> **PROBLEM DESCRIPTION**
The expected answer is the data below, printed verbatim without its pictures.

> **RECORDED DATA**
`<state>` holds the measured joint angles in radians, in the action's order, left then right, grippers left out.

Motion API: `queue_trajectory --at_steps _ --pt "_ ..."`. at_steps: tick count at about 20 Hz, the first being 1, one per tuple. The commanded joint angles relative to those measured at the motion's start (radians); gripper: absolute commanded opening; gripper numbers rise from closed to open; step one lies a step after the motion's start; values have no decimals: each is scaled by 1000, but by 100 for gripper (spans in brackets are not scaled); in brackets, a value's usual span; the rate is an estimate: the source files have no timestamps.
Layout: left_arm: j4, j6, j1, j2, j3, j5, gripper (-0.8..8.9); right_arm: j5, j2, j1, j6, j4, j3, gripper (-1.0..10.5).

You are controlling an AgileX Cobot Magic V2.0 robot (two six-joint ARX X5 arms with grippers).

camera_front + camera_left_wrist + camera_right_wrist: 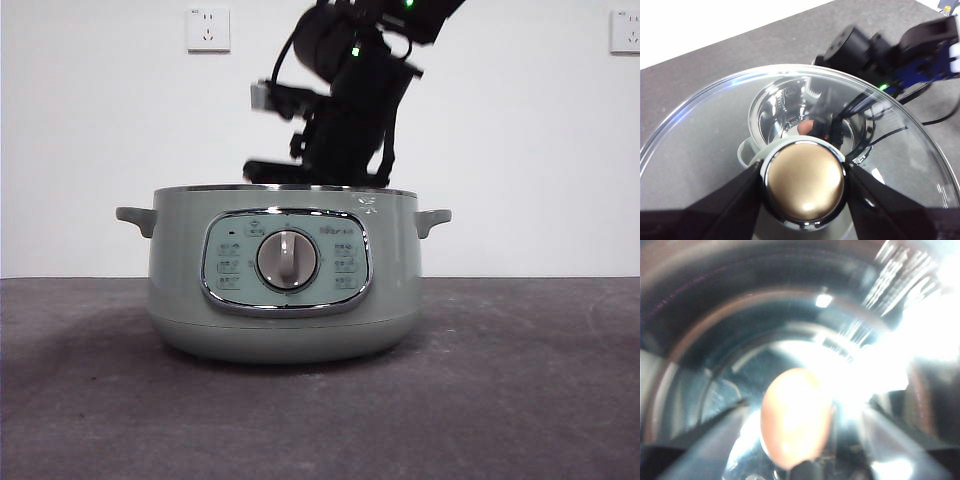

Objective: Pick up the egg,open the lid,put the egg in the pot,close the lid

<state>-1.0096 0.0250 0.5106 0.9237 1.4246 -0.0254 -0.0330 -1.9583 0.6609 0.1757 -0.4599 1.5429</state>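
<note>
The pot (285, 275) stands mid-frame on the desk (520, 400). The left gripper (804, 182) has its jaws clamped on the knob of the lid (705, 135), held above the pot. The right gripper (796, 460), reaching inside the pot, has its jaws closed around the egg (796, 422).
</note>
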Motion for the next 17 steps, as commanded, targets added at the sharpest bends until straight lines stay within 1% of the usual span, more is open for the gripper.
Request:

> **RESPONSE TO THE EXERCISE**
`<state>` holds the measured joint angles in radians, in the action's order, left then right, grippers left out.

Motion API: `queue_trajectory --at_steps _ --pt "_ ..."`. at_steps: tick count at about 20 Hz, the first being 1, one per tuple. The commanded joint angles relative to those measured at the motion's start (radians); gripper: absolute commanded opening; gripper numbers rise from closed to open; step one lies a step after the motion's start; values have no decimals: each is scaled by 1000, but by 100 for gripper (spans in brackets are not scaled); in brackets, a value's usual span; the rate is an estimate: the source files have no timestamps.
Layout: left_arm: j4, j6, j1, j2, j3, j5, gripper (-0.8..8.9); right_arm: j5, j2, j1, j6, j4, j3, gripper (-1.0..10.5).

You are controlling an AgileX Cobot Magic V2.0 robot (two six-joint ARX X5 arms with grippers).

camera_front + camera_left_wrist + camera_right_wrist: 

Objective: Pick up the egg,open the lid,put the egg in the pot,close the lid

<state>-1.0096 0.0250 0.5106 0.9237 1.4246 -0.0254 -0.0330 -1.9583 0.6609 0.1757 -0.4599 1.5429</state>
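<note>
The pot (285, 275) stands mid-frame on the desk (520, 400). The left gripper (804, 182) has its jaws clamped on the knob of the lid (705, 135), held above the pot. The right gripper (796, 460), reaching inside the pot, has its jaws closed around the egg (796, 422).
</note>
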Motion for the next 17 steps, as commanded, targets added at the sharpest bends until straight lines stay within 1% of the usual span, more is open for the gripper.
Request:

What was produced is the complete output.